Figure 5. Comparison of LoS prediction results from traditional and the new simulation model.

Figure 5. Comparison of LoS prediction results from traditional and the new simulation model.

Table 5. Comparison of LoS prediction results from traditional and the new simulation model.

As a result, the ML-based LoS prediction model with 76% accuracy produced a promising result with an MAE of 0.035, whereas the discrete probability model scored 0.002 MAE. As the ML performance mainly depends on the size of the training dataset, we believe that more data will further improve the prediction accuracy of the proposed model.

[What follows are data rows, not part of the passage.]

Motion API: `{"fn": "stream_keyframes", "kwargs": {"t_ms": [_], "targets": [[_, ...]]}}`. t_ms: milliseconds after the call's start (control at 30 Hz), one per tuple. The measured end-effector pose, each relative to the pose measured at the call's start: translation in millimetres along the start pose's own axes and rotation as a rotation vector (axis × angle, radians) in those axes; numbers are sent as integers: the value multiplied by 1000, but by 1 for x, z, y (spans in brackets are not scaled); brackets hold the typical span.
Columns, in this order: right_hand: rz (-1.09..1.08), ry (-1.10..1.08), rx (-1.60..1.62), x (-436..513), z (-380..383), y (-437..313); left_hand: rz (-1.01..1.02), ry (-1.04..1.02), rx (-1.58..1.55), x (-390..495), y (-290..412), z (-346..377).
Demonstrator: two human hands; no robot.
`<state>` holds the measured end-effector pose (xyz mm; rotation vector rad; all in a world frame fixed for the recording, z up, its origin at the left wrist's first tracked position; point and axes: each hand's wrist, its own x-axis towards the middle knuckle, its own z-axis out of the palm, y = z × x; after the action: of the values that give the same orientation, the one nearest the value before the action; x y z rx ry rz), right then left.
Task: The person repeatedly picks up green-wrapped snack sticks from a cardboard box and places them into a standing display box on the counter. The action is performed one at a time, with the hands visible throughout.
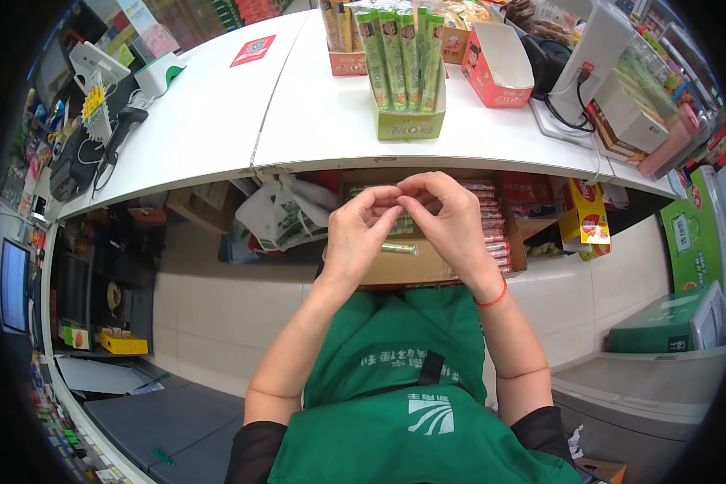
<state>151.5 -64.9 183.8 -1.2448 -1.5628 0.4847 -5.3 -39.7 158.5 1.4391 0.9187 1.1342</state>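
Note:
My left hand (362,228) and my right hand (449,221) meet at the fingertips above an open cardboard box (408,266). Thumbs and forefingers are pinched close together; whether something small is between them cannot be made out. Inside the box, red-wrapped sticks (497,233) are stacked along the right side. A single green-wrapped stick (399,248) lies on the cardboard below my hands, and more green ones are partly hidden behind my fingers. On the white counter above stands a green display box (410,126) with several upright green-wrapped sticks (393,57).
An empty-looking red display box (497,66) stands right of the green one, beside a white stand (587,66) with a black cable. A barcode scanner (124,133) rests at the counter's left. Under the counter are a white plastic bag (284,212) and a yellow carton (587,212).

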Motion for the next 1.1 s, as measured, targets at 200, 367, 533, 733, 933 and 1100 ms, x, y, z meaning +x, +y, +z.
{"fn": "stream_keyframes", "kwargs": {"t_ms": [200, 367, 533, 733, 933, 1100], "targets": [[84, -32, 14, -15, 17, 32, -112, -4, 10, -11, -32, 2], [164, -82, -7, -31, 28, 57, -236, -29, 37, -21, -53, 5], [241, -143, -51, -50, 41, 83, -192, -23, 48, -27, -110, 3], [287, -167, -50, -64, 49, 93, -289, -43, 155, -35, -133, 4], [288, -193, -105, -69, 54, 100, -391, -102, -6, -37, -157, 3], [289, -204, -99, -77, 66, 127, -507, -64, -143, -38, -161, 5]]}}
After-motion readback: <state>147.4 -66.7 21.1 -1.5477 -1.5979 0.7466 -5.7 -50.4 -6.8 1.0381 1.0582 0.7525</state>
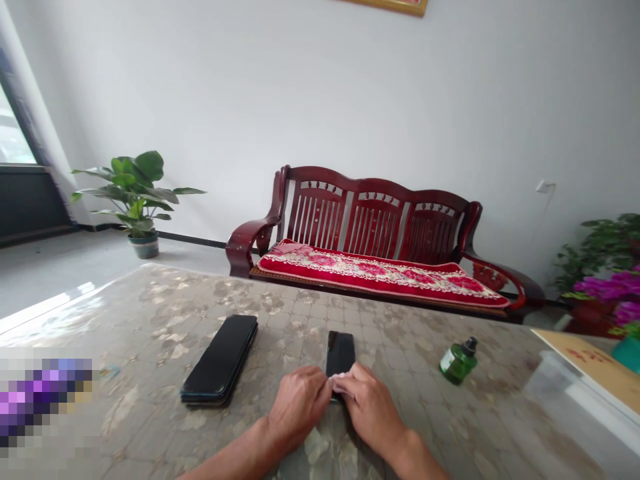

The results show that ML can be used to develop sub-models of patient flow simulation and produced realistic results which, in turn, fosters value-based and personalised healthcare and improve the confidence of decision-makers in the findings of patient flow simulation models. However, constructing machine learning integrated patient flow simulation requires well-preprocessed and more data, time, and effort.

7. Conclusion

Traditional statistical methods such as stochastic distribution (discrete and continuous) methods have been used to construct sub-models (e.g., patient inflow, Length of Stay (LoS), Cost of Treatment (CoT) and clinical pathways models) of the patient flow simulation model. However, patients’ admission data demonstrate seasonality, trend, and variation over time. LoS, CoT and clinical pathways are also significantly determined by a patient’s attributes such as age, gender, comorbidity, genomic makeup, and clinical and laboratory test results. For this reason, patient flow simulation models have been criticised for ignoring heterogeneity which makes their contribution to personalised medicine and value-based healthcare limited. On the other hand, machine learning methods have proven to be efficient to study and predict patients’ admission rate, bed capacity, LoS, CoT, and clinical pathways.

In this paper, hence, the weaknesses of current patient flow simulation model development trends and the reason why machine learning integrated patient flow simulation is important are discussed in detail. A conceptual framework that shows how to integrate machine learning with patient flow simulation is proposed. The framework illustrates sources of data, components of the proposed model, and potential methods that can be used to develop the components of the proposed model based on STRESS guidelines. Finally, case studies were conducted to prove the proposed model with examples. As a result, our proposed model improved the accuracy of traditional patient flow simulation by 34%.

Acknowledgments

The authors thank Almazov National Medical Research Centre (Saint Petersburg, Russia) for providing the anonymized data for this study.

Disclosure statement

No potential conflict of interest was reported by the authors.